### Work task:
Scan the records below for the line with "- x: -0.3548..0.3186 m" and the line with "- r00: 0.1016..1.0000". Repeat those two lines and every line between them exactly, and nothing else.

┄┄┄┄┄┄┄┄┄┄

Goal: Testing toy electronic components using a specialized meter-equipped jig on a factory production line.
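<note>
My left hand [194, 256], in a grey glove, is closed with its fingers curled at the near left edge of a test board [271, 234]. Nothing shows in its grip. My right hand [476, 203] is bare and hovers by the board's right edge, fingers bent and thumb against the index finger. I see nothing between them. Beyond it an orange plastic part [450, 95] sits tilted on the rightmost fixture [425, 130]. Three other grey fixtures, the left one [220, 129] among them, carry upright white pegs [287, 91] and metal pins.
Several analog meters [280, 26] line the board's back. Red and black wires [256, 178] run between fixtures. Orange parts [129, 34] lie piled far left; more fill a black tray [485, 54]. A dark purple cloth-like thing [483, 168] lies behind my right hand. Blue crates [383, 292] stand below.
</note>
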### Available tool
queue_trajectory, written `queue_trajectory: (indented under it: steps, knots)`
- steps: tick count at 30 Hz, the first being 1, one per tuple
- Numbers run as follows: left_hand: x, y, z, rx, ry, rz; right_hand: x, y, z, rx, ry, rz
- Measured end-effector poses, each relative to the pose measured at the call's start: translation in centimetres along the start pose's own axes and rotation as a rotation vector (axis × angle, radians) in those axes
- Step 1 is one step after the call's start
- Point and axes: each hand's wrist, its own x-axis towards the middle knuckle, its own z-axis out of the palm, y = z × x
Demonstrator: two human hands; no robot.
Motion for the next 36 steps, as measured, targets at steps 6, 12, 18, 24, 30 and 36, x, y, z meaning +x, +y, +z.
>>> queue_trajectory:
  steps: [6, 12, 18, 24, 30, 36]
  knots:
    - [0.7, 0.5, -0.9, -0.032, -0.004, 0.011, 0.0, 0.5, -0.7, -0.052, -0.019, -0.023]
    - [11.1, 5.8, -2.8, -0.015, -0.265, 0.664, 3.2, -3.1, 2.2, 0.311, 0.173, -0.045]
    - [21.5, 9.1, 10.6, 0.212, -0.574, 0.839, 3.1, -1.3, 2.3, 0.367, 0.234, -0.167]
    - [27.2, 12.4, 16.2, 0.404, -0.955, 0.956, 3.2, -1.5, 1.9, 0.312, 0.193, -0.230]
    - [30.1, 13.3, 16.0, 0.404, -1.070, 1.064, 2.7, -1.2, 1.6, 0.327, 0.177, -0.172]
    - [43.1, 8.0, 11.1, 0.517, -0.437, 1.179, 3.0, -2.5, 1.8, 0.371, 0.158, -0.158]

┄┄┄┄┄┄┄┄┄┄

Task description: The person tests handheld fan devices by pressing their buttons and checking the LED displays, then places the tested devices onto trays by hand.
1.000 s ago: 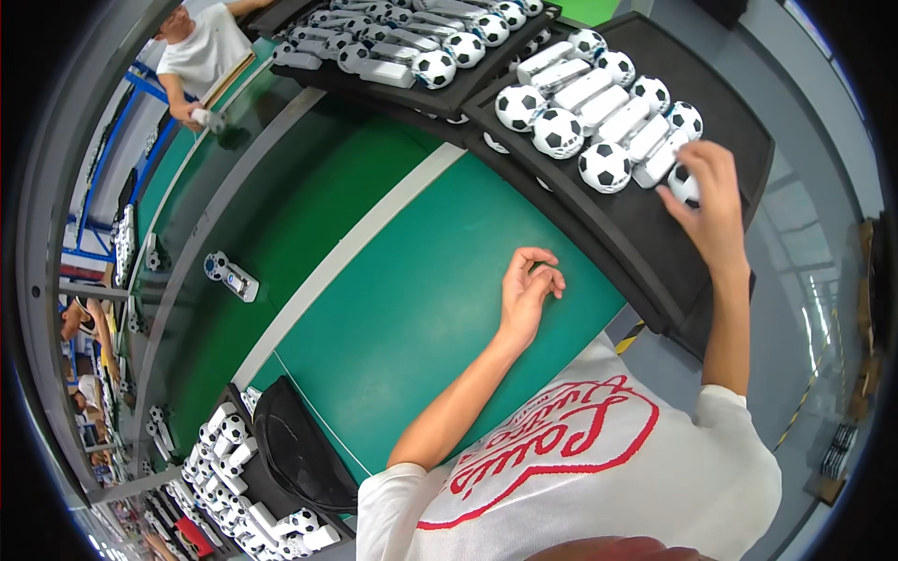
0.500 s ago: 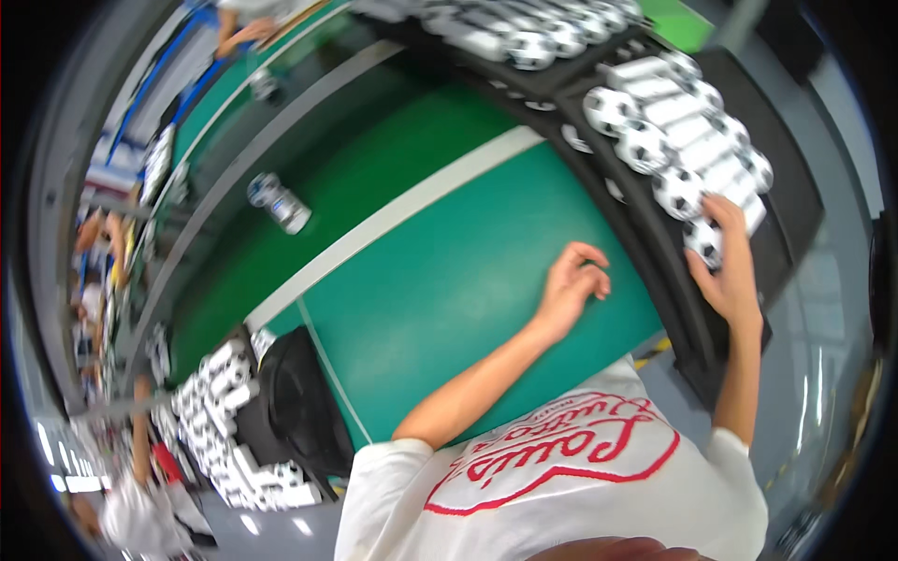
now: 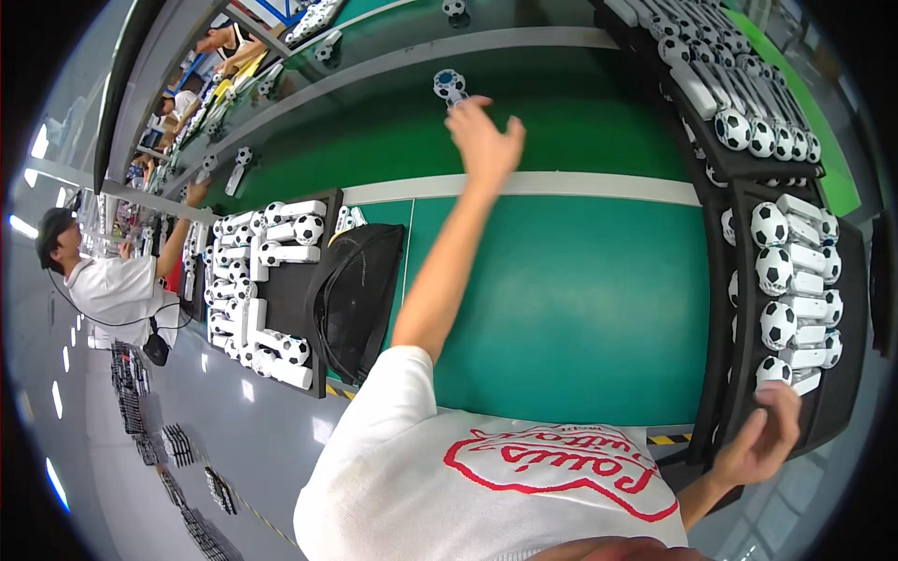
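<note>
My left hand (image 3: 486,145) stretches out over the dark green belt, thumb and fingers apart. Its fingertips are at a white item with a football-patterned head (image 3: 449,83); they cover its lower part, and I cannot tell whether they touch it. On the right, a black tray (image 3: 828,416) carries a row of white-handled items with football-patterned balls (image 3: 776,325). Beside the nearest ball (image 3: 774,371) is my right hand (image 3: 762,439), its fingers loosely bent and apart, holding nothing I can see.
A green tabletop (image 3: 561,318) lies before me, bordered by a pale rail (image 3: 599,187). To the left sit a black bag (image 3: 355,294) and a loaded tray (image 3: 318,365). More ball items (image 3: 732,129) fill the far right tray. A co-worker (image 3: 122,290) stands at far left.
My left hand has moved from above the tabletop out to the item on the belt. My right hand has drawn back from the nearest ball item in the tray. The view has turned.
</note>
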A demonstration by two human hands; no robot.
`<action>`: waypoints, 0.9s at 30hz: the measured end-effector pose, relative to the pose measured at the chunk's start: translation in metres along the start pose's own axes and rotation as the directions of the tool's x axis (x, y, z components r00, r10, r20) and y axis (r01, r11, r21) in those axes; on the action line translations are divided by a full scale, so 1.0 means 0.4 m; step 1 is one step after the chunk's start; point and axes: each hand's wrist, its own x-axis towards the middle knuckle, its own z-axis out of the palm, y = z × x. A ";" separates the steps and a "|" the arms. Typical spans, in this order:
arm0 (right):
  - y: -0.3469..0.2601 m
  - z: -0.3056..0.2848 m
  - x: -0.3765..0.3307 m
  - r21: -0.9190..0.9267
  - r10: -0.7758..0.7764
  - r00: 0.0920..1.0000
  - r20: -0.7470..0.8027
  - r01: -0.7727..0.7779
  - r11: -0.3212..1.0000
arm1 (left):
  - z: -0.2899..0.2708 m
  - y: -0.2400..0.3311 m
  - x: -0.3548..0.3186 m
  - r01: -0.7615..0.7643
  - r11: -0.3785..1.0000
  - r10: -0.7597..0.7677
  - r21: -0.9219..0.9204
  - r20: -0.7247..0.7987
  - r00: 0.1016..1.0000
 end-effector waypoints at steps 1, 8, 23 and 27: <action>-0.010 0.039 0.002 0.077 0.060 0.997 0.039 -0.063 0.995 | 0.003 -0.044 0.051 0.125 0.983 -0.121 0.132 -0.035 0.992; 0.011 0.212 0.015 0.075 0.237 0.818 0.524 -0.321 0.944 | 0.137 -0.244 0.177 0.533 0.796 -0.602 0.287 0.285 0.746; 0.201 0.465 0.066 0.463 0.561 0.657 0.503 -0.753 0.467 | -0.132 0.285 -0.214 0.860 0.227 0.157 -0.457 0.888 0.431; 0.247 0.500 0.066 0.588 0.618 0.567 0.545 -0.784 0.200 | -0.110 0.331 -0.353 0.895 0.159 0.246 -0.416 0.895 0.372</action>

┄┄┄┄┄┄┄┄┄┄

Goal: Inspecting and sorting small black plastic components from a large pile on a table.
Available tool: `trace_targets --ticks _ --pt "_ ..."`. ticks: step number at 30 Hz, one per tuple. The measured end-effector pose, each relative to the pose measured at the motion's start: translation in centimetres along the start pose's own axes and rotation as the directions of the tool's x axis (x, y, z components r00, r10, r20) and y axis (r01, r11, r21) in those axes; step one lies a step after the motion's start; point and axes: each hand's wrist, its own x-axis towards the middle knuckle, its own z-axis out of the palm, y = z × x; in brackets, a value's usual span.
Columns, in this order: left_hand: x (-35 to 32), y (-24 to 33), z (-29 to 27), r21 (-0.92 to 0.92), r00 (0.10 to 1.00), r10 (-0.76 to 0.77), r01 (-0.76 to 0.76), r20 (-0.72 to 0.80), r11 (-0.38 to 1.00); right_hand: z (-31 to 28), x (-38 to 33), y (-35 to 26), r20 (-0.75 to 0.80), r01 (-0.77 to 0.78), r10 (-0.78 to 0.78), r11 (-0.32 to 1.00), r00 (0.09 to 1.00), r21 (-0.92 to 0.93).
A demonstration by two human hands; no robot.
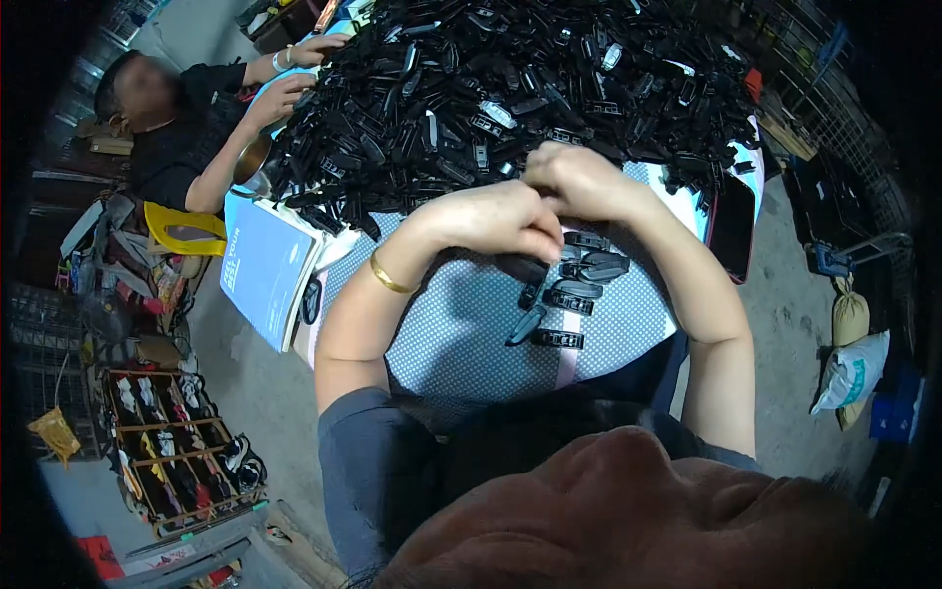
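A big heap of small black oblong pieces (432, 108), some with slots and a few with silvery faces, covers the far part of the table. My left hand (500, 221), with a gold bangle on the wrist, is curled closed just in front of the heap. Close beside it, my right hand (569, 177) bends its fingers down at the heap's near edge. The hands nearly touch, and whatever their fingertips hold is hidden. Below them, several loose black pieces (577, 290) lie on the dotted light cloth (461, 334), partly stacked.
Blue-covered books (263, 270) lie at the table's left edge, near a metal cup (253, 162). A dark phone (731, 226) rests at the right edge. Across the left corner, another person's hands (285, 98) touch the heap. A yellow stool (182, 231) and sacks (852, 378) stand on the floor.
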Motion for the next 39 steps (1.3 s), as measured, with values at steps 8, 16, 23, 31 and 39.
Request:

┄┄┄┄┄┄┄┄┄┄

### Response to this exercise:
  - x: -0.3548..0.3186 m
  - r01: -0.7615..0.7643
  - r11: -0.3785..1.0000
  - r10: -0.7597..0.7677
  - r21: -0.9219..0.9204
  - r20: -0.7247..0.7987
  - r00: 0.1016..1.0000

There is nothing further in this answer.